Debouts à 5 heures, il faut emmener Ewan à l’aéroport. Nous en sommes à une quarantaine de minutes. Il nous faudra bien plus de temps, car nous nous trouvons face à des routes coupées sans déviation. Il faut dire que Bishkek et ses environs ressemblent à un immense chantier, où il n’est pas spécialement facile de circuler. Heureusement, nous avions pris de la marge et nous arrivons malgré tout à l’heure.
L’embarquement ne sera pas facile pour Ewan, car ils ne peuvent lire les billets électroniques et sa photo de passeport sans barbe et avec des cheveux va sérieusement perturber la reconnaissance faciale !!! Nous restons à l’aéroport jusqu’à ce qu’il soit dans la salle d’embarquement.
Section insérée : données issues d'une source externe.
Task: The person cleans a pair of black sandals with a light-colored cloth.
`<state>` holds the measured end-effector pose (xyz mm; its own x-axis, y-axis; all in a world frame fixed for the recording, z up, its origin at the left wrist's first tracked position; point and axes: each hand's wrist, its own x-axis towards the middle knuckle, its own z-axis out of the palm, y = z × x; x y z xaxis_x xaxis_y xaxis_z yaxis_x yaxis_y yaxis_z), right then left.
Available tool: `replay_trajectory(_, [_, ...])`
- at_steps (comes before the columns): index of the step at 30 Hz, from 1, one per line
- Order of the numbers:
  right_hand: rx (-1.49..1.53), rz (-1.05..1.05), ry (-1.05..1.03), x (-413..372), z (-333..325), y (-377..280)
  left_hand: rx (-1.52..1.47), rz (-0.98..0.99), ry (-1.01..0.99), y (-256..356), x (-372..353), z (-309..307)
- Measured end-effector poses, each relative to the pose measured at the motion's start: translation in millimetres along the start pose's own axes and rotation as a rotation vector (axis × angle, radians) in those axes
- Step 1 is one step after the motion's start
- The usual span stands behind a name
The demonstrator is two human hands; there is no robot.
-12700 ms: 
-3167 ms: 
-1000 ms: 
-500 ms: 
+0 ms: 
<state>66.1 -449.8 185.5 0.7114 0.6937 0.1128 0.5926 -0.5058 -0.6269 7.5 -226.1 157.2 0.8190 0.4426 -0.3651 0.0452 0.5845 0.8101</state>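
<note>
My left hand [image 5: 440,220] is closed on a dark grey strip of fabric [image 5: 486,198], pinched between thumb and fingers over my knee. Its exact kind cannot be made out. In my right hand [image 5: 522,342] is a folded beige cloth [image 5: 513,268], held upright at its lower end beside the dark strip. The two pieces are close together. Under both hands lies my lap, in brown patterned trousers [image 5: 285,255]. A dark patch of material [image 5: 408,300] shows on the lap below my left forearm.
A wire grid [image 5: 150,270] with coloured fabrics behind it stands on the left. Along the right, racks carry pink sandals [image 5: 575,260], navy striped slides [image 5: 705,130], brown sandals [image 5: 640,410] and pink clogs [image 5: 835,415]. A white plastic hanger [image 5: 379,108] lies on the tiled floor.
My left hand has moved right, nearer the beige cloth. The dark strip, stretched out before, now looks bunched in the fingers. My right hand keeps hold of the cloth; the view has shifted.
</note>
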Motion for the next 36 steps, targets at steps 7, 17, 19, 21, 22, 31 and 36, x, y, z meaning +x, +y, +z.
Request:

Le voilà reparti pour la vraie vie comme il nous dit. C’est avec lui que nous aurons partagé le plus de galères, fait la piste la plus rude, mais avons découvert des paysages merveilleux. Nous avons beaucoup ri, le père et le fils se sont gentiment chamaillés, comme dans la « vraie vie », sa jeunesse et sa pétulance, nous ont boosté, et sa prévenance est toujours aussi agréable.
De retour à l’hôtel, après une heure trente dans les bouchons, nous profitons d’un plantureux petit déjeuner, avant de repartir chercher……..un pneu.
Et c’est reparti en direction du marché aux pièces détachées, comme à Osh. A la suite d’une route fermée (oh comme c’est bizarre), nous nous retrouvons dans une petite rue poussiéreuse et nous arrêtons devant un garage. Pourquoi pas ??? Et , comme par miracle le propriétaire nous affirme qu’il va nous trouver un pneu. Le voilà donc parti avec notre roue de secours, pendant que nous attendons dans la pièce de repos climatisée du garage. Au bout d’une bonne heure, le voilà de retour avec un pneu neuf, pas de la même marque que les nôtres, mais tant pis. Ouf, un bon souci de moins.
Maintenant, nous repartons pour emmener notre linge à la laverie, car ici pas de laverie automatique. Si, à notre arrivée, dimanche soir, nous avions trouvé la ville plutôt agréable pour circuler, ce n’est plus le cas aujourd’hui !!! Entre les coups de klaxons intempestifs, les passages en force des croisements car personne ne veut céder, les changements de direction brutaux et non signalés, et finalement les nombreux accrochages, nous arrivons à destination. Heureusement qu’une personne dans la rue nous a incité à entrer dans une maison, car nous cherchions désespérement cette laverie avec notre gros sac de linge sale. L’accueil est des plus grincheux, l’endroit pas spécialement accueillant, avec du linge partout, pas une bonne odeur. Bref, tout en râlant en russe, la propriétaire nous annonce que notre linge sera prêt demain entre 15 et 16 heures. Ce n’est pas grave, nous prendons la route après.
Nous retournons à l’hôtel, pour nous reposer et nous rafraîchir, car il fait encore la bagatelle de 44° aujourd’hui. En fin d’après-midi Denis descend dans la Bach’Mobile chercher quelque chose et remonte dépité. Notre pneu tout neuf est dégonflé !!! L’explication …. La chambre à air a dû être abimée pendant le montage du pneu sur la jante cerclée !!! Trop tard pour retourner au garage, ce soir, ce sera pour demain !!!
Nous retournons diner dans le pub du premier soir. Nous voilà déjà, avec nos petites habitudes !!!